Wherever the string "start" turns up in the data, copy the whole line.

Dataset section:
+ + +

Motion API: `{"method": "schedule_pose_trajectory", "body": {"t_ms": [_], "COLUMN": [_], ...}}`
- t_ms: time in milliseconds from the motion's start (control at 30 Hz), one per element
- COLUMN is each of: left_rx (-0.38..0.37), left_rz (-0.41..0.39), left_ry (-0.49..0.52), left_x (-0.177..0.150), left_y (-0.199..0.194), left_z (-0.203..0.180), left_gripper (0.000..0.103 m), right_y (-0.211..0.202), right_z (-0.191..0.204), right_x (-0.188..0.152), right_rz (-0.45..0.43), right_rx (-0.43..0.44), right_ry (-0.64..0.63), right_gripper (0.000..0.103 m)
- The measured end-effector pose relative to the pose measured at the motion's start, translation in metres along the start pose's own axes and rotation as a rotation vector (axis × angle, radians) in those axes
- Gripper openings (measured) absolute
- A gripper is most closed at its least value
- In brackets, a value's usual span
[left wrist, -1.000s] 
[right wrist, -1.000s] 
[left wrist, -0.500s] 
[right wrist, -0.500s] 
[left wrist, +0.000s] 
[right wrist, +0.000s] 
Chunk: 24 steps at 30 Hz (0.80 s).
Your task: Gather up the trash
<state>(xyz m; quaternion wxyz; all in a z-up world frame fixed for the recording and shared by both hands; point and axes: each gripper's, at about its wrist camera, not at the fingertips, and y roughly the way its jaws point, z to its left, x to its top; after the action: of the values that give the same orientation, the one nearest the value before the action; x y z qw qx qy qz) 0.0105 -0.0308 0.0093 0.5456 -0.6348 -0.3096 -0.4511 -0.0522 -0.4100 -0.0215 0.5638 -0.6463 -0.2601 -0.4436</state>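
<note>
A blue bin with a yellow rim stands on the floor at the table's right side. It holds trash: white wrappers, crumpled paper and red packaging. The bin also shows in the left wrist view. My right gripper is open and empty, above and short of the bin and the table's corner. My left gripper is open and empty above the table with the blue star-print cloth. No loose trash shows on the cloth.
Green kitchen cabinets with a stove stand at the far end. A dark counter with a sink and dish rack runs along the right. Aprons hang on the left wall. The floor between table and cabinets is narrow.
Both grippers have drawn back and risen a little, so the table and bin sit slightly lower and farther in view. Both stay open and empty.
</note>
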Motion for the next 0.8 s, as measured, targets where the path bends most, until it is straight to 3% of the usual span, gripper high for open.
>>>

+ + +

Response below:
- t_ms: time in milliseconds from the motion's start (control at 30 Hz), one per element
- The measured end-effector pose relative to the pose measured at the motion's start, translation in metres along the start pose's own axes and rotation as a rotation vector (axis × angle, radians) in those axes

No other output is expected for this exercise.